Hawks 'claim pokies revenue as benefit'
Cashed-up premiership team Hawthorn has paid itself almost $2 million in revenue from its poker machine club - and then claimed it as a community benefit.
Fairfax newspapers say the triumphant Hawks - along with other AFL clubs that own poker machine venues - have been exploiting a legislative loophole that allows them to claim a smorgasbord of venue expenses and running costs as community benefits.
In total, Hawthorn claimed that last financial year it pumped $3.3 million of revenue from its poker machine venue, Vegas at Waverley Gardens, back into the community.
However, analysis of the payments shows only $3,058 - or 0.1 per cent - was for genuine community gifts or sponsorships unrelated to running the business, Fairfax says.

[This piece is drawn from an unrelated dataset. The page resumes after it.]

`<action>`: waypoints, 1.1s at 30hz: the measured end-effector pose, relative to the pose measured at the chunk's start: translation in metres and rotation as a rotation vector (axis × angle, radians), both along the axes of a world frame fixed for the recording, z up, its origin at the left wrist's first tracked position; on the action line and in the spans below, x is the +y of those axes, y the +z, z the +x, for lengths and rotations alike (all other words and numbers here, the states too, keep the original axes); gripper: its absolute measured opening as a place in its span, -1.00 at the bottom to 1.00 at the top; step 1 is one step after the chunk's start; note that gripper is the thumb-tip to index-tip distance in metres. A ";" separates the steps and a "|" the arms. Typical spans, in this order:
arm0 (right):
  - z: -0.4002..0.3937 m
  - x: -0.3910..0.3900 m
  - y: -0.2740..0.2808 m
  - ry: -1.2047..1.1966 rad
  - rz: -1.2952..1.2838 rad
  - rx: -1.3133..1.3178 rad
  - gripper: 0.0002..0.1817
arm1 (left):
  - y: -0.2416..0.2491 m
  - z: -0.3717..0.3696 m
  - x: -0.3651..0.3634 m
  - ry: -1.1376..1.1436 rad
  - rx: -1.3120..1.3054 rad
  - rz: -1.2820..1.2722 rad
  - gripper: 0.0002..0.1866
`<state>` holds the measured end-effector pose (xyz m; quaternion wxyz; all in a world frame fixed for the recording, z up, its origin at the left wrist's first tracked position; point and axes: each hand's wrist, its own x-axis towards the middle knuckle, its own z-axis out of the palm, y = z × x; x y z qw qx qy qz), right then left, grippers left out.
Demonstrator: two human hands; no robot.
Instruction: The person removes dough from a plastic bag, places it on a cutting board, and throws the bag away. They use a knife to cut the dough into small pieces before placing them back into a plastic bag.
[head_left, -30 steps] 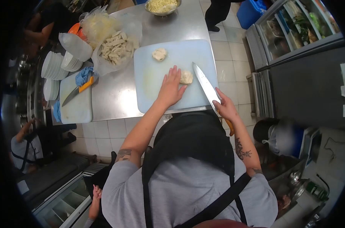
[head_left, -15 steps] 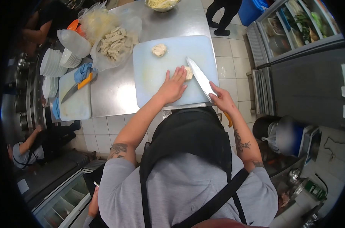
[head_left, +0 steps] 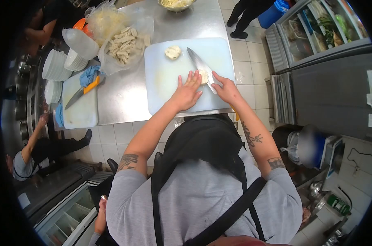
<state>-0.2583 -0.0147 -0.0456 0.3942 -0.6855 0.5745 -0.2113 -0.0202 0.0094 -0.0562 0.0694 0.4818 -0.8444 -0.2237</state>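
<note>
On the white cutting board [head_left: 163, 92], my left hand [head_left: 187, 93] lies flat with its fingers stretched out, its fingertips against a pale lump of food [head_left: 204, 77]. My right hand [head_left: 225, 89] grips a large kitchen knife [head_left: 197, 60] near the base of the blade. The yellow handle shows partly below the hand. The blade lies along the right side of the lump, its tip pointing up and left. A second pale, roundish lump [head_left: 173, 52] rests on the board's upper part, apart from both hands.
Left of the board sits a plastic bag [head_left: 126, 47] of pale strips. Beyond it are stacked white bowls [head_left: 54, 67] and a smaller board [head_left: 89, 112] with a yellow-handled knife [head_left: 87, 90] and blue cloth. A metal bowl [head_left: 175, 5] stands at the far edge. Other people are nearby.
My right hand has moved up and left with the knife, pushing the blade forward past the lump. My left hand has stayed in place.
</note>
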 end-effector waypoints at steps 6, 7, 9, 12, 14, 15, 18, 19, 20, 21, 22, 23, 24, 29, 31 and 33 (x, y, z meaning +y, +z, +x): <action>0.020 0.000 0.010 -0.045 0.022 0.050 -0.33 | -0.001 -0.006 0.008 0.058 -0.026 -0.025 -0.21; 0.019 0.002 0.010 -0.040 0.026 0.052 -0.33 | 0.000 -0.008 0.009 0.068 -0.050 -0.030 -0.21; 0.016 0.004 0.010 -0.024 0.032 0.056 -0.32 | 0.002 -0.011 0.012 0.086 -0.071 -0.035 -0.22; 0.008 0.010 0.014 0.034 0.040 0.039 -0.32 | 0.003 -0.010 0.013 0.093 -0.084 -0.042 -0.23; 0.000 0.015 0.005 0.064 -0.031 0.047 -0.31 | 0.002 -0.011 0.012 0.086 -0.091 -0.056 -0.23; 0.000 0.018 0.007 0.078 -0.066 0.051 -0.31 | 0.002 -0.010 0.012 0.083 -0.100 -0.067 -0.24; -0.005 0.027 0.016 0.084 0.069 0.099 -0.30 | 0.005 -0.006 0.016 0.054 -0.149 -0.059 -0.24; -0.008 0.032 0.004 0.106 0.016 0.139 -0.30 | 0.010 -0.006 0.011 0.037 -0.161 -0.070 -0.24; -0.012 0.033 -0.008 0.121 -0.056 0.187 -0.29 | 0.016 -0.007 0.009 0.021 -0.199 -0.047 -0.23; -0.013 0.034 -0.002 0.141 -0.020 0.250 -0.29 | 0.022 -0.006 0.010 0.004 -0.237 -0.033 -0.23; -0.013 0.036 0.002 0.144 0.014 0.260 -0.29 | 0.024 -0.005 0.012 -0.003 -0.221 -0.045 -0.22; -0.010 0.036 0.013 0.157 0.051 0.326 -0.30 | 0.023 -0.003 0.011 -0.009 -0.210 -0.050 -0.21; -0.006 0.036 0.030 0.171 0.098 0.385 -0.30 | 0.023 -0.002 0.004 -0.033 -0.178 -0.096 -0.21; 0.008 0.036 0.064 0.237 0.146 0.495 -0.28 | 0.038 0.004 -0.025 -0.177 -0.164 -0.184 -0.20; 0.010 0.036 0.060 0.232 0.129 0.480 -0.28 | 0.032 0.007 -0.025 -0.204 -0.137 -0.130 -0.20; 0.014 0.039 0.041 0.210 0.112 0.431 -0.28 | 0.028 0.007 -0.022 -0.200 -0.128 -0.108 -0.20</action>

The extent to which Hawthorn has manipulated its ethical obligations to the community as an owner of a poker machine venue was revealed last week when it lodged its community benefit statement with Victoria's gambling regulator.
The $1.9 million payment, to "subsidise football operations", was listed as a community benefit. It is all the more curious as records show that Hawthorn made no such claim last year, Fairfax says.
A spokesman for the Hawthorn Football Club said the club was busy conducting its Best and Fairest on Saturday and declined to comment.
The club - which also claimed the community had benefited from the purchase of nine televisions and monitors and a calculator - has come under fire from anti-gambling groups after winning approval in July to operate 80 poker machines in the economically repressed Caroline Springs in Melbourne's west.
A Monash University analysis of community benefit statements lodged by the AFL clubs that own gambling venues found they contributed $15.6 million to the community last financial year. But only 4.1 per cent of claims were for genuine charitable or benevolent purposes - the rest was for ongoing costs of venues such as wages, electricity, cleaning, rent and repairs.